3.             Remedies, Injunction .   In the event of Mofid’s actual breach of any provisions of this Non-Competition Agreement, Mofid agrees that the Rick’s Parties shall be entitled to a temporary restraining order, preliminary injunction and/or permanent injunction restraining and enjoining Mofid from violating the provisions herein.  Nothing in this Non-Competition Agreement shall be construed to prohibit any of the Rick’s Parties from pursuing any other available remedies for such breach or threatened breach, including the recovery of damages from Mofid.  Mofid further agrees that, for the purpose of any such injunction proceeding, it shall be presumed that the Rick’s Parties’ legal remedies would be inadequate and that the Rick’s Parties would suffer irreparable harm as a result of Mofid’s violation of the provisions of this Non-Competition Agreement.
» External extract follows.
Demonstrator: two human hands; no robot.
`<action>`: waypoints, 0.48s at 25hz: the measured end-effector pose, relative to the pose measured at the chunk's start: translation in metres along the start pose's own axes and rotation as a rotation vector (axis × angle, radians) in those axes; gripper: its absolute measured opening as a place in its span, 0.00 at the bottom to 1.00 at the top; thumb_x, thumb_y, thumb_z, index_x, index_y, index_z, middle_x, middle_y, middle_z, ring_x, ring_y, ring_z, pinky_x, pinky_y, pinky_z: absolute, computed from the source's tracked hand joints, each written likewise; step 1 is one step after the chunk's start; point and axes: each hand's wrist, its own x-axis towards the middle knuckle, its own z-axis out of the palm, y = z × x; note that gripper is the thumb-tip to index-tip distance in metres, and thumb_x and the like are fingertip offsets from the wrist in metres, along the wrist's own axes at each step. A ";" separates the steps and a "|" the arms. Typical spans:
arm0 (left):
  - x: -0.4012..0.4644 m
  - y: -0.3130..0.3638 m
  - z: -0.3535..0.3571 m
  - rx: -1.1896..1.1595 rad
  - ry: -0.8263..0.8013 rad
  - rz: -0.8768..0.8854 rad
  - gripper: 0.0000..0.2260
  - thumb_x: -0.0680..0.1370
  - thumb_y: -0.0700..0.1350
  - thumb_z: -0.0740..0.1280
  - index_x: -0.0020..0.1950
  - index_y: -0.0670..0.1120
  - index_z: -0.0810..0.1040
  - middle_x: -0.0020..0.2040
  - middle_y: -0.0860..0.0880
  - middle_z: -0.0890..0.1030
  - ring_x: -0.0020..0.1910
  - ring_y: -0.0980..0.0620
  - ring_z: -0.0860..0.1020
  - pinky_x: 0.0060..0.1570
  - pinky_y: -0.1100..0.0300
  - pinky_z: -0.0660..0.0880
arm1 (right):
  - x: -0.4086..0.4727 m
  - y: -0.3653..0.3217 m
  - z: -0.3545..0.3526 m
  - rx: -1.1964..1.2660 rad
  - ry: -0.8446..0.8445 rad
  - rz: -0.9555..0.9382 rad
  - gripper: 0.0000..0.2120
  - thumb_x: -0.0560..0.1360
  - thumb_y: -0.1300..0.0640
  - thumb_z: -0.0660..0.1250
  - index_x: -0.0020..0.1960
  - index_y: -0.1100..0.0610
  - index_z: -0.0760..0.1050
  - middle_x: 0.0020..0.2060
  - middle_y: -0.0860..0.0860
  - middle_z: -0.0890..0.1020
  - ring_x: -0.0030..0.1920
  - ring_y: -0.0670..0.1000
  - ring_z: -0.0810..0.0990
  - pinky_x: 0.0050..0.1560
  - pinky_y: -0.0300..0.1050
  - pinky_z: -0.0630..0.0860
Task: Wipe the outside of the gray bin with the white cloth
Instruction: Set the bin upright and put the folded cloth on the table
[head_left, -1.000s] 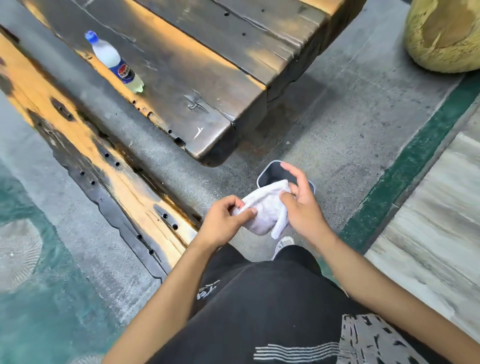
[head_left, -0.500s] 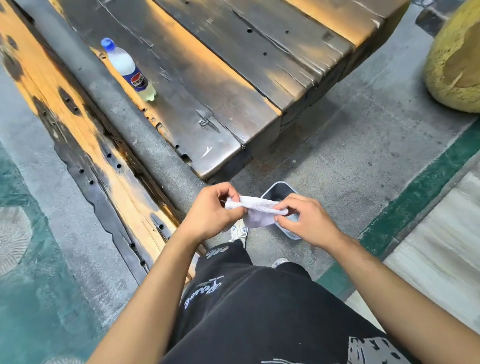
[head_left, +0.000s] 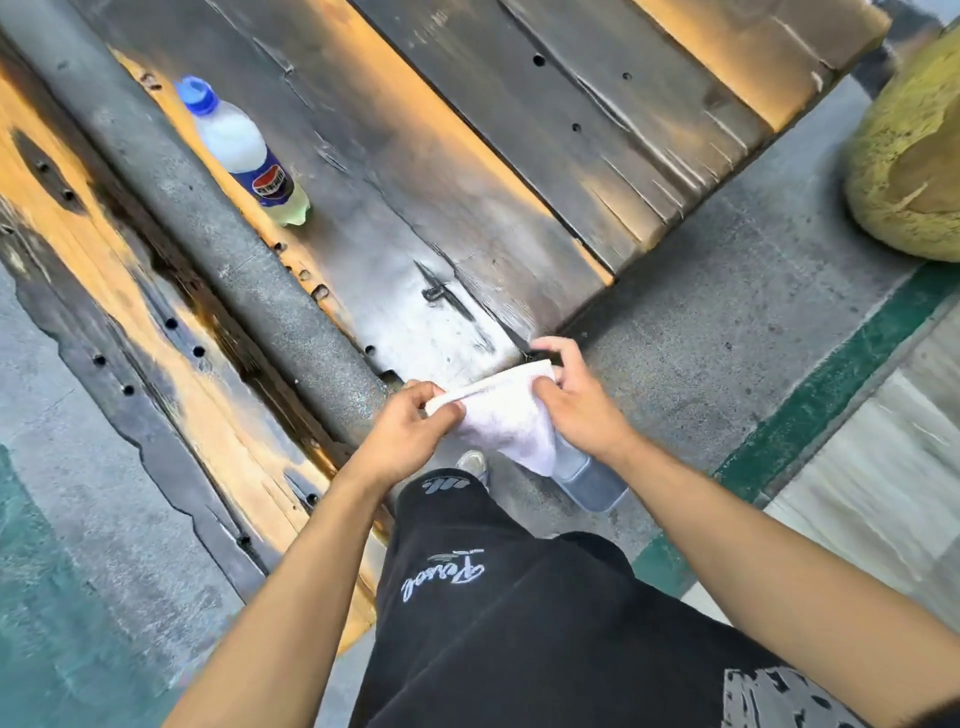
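Observation:
The white cloth (head_left: 511, 415) is stretched between both hands in front of me. My left hand (head_left: 410, 431) pinches its left edge, and my right hand (head_left: 576, 402) grips its right edge. Below and behind the cloth, the small gray bin (head_left: 592, 480) stands on the concrete floor. Only the bin's lower right part shows; the cloth and my right hand hide the rest. The cloth hangs in front of the bin, and I cannot tell whether it touches it.
A dark wooden table (head_left: 467, 156) fills the top, with a plastic bottle (head_left: 244, 150) lying on it. A wooden bench (head_left: 130, 322) runs along the left. A yellow rounded object (head_left: 914, 161) sits far right. My shoe (head_left: 472, 462) is beside the bin.
Both hands have spread the cloth out from a bunch into a stretched sheet. The view has shifted, so the bin now lies below my right hand rather than behind the cloth.

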 end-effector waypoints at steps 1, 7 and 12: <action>0.007 -0.002 -0.004 -0.101 0.027 -0.060 0.12 0.80 0.41 0.67 0.37 0.46 0.74 0.31 0.55 0.77 0.27 0.63 0.72 0.33 0.68 0.68 | 0.014 -0.001 0.007 0.080 0.026 0.049 0.16 0.80 0.63 0.63 0.66 0.51 0.69 0.38 0.48 0.79 0.31 0.43 0.72 0.33 0.36 0.70; 0.044 -0.020 -0.019 -0.456 0.070 -0.196 0.10 0.85 0.49 0.61 0.51 0.43 0.71 0.44 0.47 0.77 0.42 0.51 0.80 0.45 0.44 0.82 | 0.076 0.009 0.033 0.521 -0.052 0.462 0.16 0.75 0.65 0.74 0.60 0.69 0.80 0.54 0.65 0.85 0.51 0.57 0.85 0.51 0.51 0.84; 0.058 -0.024 -0.035 -0.456 0.047 -0.225 0.15 0.81 0.47 0.69 0.61 0.41 0.69 0.52 0.49 0.82 0.48 0.50 0.85 0.45 0.43 0.84 | 0.099 0.004 0.054 0.393 -0.075 0.453 0.10 0.75 0.69 0.72 0.54 0.60 0.79 0.49 0.58 0.86 0.50 0.58 0.84 0.57 0.57 0.79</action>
4.             Severability .   In the event that any of the provisions of this Non-Competition Agreement are held to be invalid or unenforceable in whole or in part, those provisions to the extent enforceable and all other provisions shall nevertheless continue to be valid and enforceable as though the invalid or unenforceable parts had not been included in this Non-Competition Agreement.  In the event that any provision relating to the time period or scope of a restriction shall be declared by a court of competent jurisdiction to exceed the maximum time period or scope such court deems reasonable and enforceable, then the time period or scope of the restriction deemed reasonable and enforceable by the court shall become and shall thereafter be the maximum time period or the applicable scope of the restriction.  Mofid further agrees that such covenants and/or any portion thereof are severable, separate and independent, and should any specific restriction or the application thereof, to any person, firm, corporation, or situation be held to be invalid, that holding shall not affect the remainder of such provisions or covenants.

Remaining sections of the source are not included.